● REQUIRED WORK
Your answer should show every line of the material below that includes "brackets".

● ● ●

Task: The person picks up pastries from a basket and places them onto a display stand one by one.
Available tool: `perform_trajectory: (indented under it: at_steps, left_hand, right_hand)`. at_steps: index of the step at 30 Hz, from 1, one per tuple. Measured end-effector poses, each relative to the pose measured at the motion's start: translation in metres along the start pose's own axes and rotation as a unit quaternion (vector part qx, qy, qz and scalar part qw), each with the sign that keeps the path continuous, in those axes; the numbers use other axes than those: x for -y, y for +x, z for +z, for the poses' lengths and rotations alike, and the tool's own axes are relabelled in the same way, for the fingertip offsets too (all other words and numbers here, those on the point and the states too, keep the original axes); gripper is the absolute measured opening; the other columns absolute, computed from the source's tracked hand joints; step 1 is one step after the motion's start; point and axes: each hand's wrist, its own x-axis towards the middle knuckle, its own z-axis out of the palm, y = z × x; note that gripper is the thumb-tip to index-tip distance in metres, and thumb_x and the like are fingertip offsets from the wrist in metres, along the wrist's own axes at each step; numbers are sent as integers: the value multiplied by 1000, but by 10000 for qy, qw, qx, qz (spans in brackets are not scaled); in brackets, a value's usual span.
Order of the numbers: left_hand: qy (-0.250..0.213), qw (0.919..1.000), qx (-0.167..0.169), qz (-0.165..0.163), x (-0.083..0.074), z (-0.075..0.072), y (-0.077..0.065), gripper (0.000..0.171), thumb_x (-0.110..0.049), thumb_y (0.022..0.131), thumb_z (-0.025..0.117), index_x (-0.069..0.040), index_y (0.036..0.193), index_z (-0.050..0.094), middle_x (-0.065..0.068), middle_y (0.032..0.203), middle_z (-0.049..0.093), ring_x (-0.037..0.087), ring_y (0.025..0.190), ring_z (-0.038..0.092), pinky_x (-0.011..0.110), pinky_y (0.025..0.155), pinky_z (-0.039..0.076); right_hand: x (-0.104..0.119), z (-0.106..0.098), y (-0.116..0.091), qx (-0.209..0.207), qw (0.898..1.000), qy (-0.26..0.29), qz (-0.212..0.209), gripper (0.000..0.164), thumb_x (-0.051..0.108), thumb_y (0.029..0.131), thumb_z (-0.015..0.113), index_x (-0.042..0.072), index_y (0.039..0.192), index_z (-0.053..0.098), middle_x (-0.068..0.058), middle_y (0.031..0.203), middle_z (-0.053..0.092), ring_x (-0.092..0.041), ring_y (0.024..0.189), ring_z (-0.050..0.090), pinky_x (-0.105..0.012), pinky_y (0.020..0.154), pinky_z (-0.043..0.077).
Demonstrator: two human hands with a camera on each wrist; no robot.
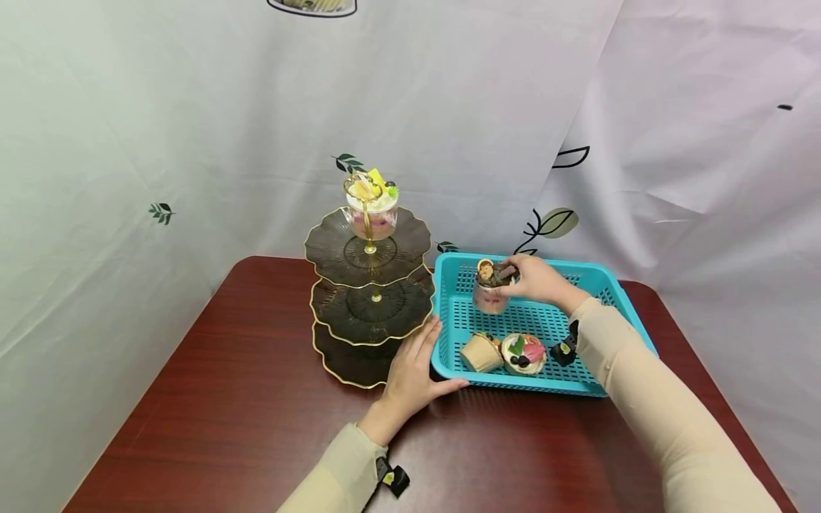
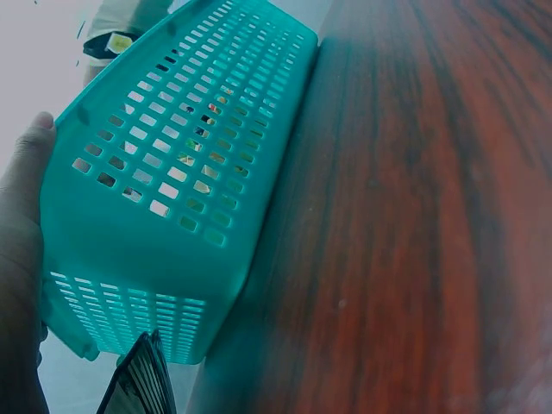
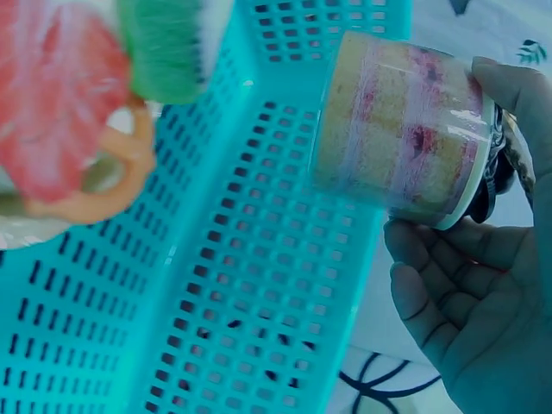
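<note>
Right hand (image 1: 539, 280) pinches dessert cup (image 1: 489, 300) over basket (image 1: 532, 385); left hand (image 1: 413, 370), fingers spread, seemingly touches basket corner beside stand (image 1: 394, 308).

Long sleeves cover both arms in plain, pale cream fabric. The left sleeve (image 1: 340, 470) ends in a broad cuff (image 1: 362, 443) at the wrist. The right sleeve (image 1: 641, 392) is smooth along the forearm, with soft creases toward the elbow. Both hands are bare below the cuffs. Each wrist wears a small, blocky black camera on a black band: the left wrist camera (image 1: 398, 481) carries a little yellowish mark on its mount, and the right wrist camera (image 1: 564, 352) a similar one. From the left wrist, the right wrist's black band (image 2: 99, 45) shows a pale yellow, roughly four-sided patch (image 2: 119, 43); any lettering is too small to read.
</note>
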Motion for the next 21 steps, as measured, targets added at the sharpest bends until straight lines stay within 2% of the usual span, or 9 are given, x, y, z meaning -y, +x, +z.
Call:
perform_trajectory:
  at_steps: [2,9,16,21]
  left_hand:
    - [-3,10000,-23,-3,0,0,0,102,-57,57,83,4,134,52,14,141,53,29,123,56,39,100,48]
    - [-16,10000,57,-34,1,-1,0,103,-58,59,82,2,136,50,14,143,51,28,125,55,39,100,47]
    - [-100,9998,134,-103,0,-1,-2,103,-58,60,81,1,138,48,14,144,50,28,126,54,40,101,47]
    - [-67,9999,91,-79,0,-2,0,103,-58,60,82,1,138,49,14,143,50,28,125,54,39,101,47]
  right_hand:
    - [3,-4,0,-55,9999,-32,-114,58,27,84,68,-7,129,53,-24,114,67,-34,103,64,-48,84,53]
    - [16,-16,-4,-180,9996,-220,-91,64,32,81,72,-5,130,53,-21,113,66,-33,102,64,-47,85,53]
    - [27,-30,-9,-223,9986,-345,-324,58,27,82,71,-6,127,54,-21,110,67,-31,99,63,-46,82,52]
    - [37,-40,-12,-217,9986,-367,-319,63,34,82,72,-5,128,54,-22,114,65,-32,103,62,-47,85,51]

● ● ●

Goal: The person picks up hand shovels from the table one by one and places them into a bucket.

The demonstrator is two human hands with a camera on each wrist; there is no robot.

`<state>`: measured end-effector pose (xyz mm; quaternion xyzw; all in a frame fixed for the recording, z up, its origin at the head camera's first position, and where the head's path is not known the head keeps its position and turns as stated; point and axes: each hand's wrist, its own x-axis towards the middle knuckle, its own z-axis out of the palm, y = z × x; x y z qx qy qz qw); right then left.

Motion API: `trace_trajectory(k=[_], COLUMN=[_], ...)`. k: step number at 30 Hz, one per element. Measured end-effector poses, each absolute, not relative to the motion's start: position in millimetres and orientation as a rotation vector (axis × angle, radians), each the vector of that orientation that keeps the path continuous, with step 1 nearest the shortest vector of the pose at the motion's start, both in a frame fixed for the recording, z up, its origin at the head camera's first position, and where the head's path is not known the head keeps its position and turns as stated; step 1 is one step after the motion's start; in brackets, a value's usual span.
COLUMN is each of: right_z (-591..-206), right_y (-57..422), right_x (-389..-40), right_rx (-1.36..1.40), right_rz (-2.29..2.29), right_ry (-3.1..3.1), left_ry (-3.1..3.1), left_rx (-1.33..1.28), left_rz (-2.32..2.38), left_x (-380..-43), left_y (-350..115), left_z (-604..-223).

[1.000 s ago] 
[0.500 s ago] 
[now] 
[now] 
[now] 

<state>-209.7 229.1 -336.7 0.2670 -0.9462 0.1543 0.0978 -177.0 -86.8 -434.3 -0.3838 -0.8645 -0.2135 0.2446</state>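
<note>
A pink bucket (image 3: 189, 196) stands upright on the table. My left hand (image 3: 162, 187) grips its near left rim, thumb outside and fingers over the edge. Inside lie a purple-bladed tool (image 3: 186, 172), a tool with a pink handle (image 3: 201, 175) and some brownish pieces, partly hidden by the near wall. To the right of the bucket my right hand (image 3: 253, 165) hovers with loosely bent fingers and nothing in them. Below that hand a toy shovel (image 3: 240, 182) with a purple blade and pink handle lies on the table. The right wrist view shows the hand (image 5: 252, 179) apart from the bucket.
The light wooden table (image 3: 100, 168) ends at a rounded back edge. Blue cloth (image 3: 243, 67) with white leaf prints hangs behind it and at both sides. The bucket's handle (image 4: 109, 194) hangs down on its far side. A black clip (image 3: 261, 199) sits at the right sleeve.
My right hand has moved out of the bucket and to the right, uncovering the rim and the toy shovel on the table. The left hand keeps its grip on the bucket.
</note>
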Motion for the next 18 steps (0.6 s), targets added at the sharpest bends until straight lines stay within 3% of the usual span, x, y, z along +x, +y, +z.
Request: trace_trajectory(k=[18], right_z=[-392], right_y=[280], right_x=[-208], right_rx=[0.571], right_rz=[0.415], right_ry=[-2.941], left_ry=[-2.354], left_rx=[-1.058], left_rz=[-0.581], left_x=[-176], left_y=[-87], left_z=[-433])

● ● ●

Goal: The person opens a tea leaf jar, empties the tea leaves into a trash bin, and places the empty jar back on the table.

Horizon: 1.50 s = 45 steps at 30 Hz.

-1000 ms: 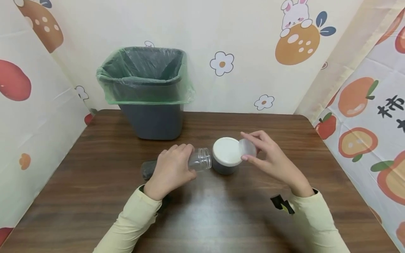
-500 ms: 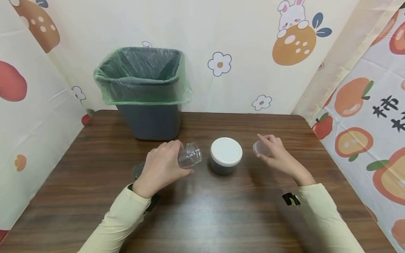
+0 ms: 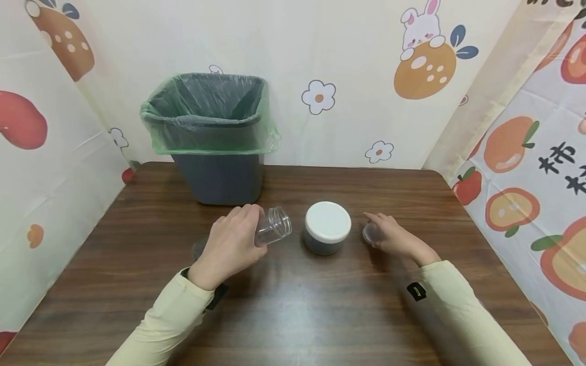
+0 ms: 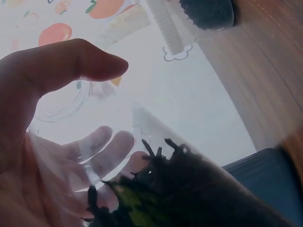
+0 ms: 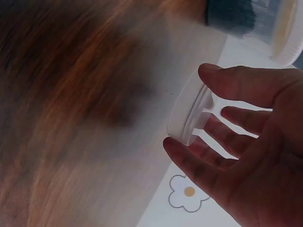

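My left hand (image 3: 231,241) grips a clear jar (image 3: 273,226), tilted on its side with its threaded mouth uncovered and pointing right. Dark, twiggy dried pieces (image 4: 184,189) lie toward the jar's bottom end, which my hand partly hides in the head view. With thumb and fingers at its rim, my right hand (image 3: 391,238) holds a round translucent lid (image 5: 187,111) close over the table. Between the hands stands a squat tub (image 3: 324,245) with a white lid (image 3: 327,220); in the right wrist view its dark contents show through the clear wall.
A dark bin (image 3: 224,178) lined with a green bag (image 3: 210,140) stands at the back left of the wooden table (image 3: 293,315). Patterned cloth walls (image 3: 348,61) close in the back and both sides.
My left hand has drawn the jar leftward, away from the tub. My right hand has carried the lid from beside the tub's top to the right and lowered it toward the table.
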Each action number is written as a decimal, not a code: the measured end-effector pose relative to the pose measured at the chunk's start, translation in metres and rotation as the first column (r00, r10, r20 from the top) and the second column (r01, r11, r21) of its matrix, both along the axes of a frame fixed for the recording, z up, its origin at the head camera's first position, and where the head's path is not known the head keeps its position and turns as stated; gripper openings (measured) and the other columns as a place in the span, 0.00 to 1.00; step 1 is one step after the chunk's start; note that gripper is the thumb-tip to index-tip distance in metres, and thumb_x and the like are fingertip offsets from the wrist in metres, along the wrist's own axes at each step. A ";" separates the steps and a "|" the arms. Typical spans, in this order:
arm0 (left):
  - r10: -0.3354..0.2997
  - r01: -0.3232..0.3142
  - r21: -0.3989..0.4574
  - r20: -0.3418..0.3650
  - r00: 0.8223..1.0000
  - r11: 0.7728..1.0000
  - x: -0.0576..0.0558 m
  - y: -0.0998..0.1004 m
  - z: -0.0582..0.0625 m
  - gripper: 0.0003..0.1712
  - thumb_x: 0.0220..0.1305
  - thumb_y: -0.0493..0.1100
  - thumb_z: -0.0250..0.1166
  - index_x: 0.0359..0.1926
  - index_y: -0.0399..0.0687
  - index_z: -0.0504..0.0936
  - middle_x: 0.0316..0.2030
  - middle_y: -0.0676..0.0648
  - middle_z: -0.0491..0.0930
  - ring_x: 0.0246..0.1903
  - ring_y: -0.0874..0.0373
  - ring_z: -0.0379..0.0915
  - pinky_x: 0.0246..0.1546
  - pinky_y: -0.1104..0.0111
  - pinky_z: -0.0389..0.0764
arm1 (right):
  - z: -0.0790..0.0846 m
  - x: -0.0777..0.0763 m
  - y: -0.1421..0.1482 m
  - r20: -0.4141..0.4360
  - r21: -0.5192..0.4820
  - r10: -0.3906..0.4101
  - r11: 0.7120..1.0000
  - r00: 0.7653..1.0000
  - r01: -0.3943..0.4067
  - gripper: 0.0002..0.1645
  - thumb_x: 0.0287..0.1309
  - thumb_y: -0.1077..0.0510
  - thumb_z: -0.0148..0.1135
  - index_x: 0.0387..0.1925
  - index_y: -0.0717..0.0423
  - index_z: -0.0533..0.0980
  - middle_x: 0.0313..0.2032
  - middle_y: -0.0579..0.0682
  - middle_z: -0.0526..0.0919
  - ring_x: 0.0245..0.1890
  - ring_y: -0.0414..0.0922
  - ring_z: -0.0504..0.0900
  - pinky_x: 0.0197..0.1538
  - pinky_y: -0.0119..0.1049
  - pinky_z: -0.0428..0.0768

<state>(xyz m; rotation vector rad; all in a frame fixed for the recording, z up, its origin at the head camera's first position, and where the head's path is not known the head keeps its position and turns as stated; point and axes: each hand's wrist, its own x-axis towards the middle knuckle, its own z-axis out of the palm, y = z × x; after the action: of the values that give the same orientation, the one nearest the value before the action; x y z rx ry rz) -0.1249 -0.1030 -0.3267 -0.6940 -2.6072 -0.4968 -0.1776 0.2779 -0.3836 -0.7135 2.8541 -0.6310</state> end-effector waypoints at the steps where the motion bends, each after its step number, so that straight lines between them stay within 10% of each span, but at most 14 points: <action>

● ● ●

● EXERCISE OUTPUT
Available tool: `perform_trajectory: (indented under it: at_steps, left_hand, right_hand)`. at_steps: index of the step at 30 Hz, from 1, one per tuple. Measured end-effector poses, each relative to the pose measured at the motion's start: translation in metres along the start pose's own axes and rotation as a unit quaternion (vector part qx, qy, qz and scalar part qw), each with the sign that keeps the path continuous, in those axes; the numbers use other axes than those: x for -y, y for +x, z for +z, for the poses' lengths and rotations alike, and the tool's own axes are relabelled in the same way, for the fingertip offsets too (all other words and numbers here, those on the point and the states too, keep the original axes); gripper is the absolute measured opening; the other columns absolute, computed from the source's tracked hand joints; step 1 is one step after the motion's start; point and axes: each hand's wrist, its own x-axis towards the middle knuckle, its own z-axis out of the palm, y = z × x; note that gripper is the thumb-tip to index-tip distance in metres, and thumb_x and the like are fingertip offsets from the wrist in metres, along the wrist's own axes at each step; numbers are sent as integers: the value multiplied by 1000, but by 10000 for qy, qw, qx, qz (spans in brackets are not scaled); in brackets, a value's usual span.
Motion API: `trace_trajectory(k=[_], COLUMN=[_], ...)`. k: step number at 30 Hz, one per element. Measured end-effector poses, each absolute, not relative to the motion's start: position in millimetres and orientation as a rotation vector (axis × angle, radians), each the vector of that orientation that keeps the path continuous, with step 1 nearest the shortest vector of the pose at the motion's start, both in a frame fixed for the recording, z up, its origin at the head camera's first position, and where the head's path is not known the head keeps its position and turns as stated; step 1 is one step after the motion's start; in brackets, a value's usual span.

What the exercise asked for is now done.